**TASK TO COMPLETE**. Leave out the pictures, and retype the remaining data exactly.
======== GIVEN INFORMATION
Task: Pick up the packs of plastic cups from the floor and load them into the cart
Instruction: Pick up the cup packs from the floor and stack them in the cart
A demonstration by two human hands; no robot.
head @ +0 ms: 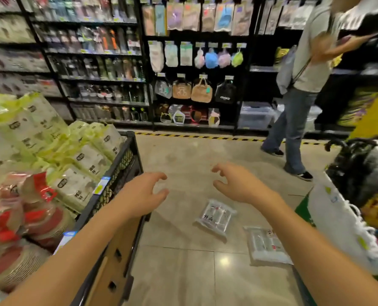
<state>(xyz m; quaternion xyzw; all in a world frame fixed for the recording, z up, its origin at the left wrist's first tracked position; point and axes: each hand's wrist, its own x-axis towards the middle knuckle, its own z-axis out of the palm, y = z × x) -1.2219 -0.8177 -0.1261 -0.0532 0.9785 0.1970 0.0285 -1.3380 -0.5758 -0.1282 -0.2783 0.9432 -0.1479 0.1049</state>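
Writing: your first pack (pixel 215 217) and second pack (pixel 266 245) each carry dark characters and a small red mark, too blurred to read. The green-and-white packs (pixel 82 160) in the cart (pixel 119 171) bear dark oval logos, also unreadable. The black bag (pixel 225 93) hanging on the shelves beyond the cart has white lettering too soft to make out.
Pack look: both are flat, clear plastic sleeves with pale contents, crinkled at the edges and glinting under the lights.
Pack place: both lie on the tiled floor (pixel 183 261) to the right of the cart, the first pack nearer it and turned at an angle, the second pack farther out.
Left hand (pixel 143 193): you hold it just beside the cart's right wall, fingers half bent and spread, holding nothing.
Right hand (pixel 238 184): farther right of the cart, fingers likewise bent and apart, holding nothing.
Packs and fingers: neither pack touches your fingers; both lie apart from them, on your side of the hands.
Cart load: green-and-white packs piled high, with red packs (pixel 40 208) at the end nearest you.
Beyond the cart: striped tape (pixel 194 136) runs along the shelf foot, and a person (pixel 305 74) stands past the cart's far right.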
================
**SOLUTION TO THIS TASK**.
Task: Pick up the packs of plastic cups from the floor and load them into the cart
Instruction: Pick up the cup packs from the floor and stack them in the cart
A demonstration by two human hands; no robot.
head @ +0 ms: 
<state>(xyz m; quaternion xyzw; all in a world frame fixed for the recording, z up, its origin at the left wrist's first tracked position; point and axes: each hand's wrist, its own x-axis towards the middle knuckle, its own z-axis out of the palm, y = z × x) -1.2219 -0.8177 -0.1261 -0.0532 0.9785 0.1970 0.0285 -1.3380 -0.5758 -0.1282 -0.2783 0.9432 -0.1479 0.1049</state>
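Writing: your first pack (pixel 215 217) and second pack (pixel 266 245) each carry dark characters and a small red mark, too blurred to read. The green-and-white packs (pixel 82 160) in the cart (pixel 119 171) bear dark oval logos, also unreadable. The black bag (pixel 225 93) hanging on the shelves beyond the cart has white lettering too soft to make out.
Pack look: both are flat, clear plastic sleeves with pale contents, crinkled at the edges and glinting under the lights.
Pack place: both lie on the tiled floor (pixel 183 261) to the right of the cart, the first pack nearer it and turned at an angle, the second pack farther out.
Left hand (pixel 143 193): you hold it just beside the cart's right wall, fingers half bent and spread, holding nothing.
Right hand (pixel 238 184): farther right of the cart, fingers likewise bent and apart, holding nothing.
Packs and fingers: neither pack touches your fingers; both lie apart from them, on your side of the hands.
Cart load: green-and-white packs piled high, with red packs (pixel 40 208) at the end nearest you.
Beyond the cart: striped tape (pixel 194 136) runs along the shelf foot, and a person (pixel 305 74) stands past the cart's far right.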

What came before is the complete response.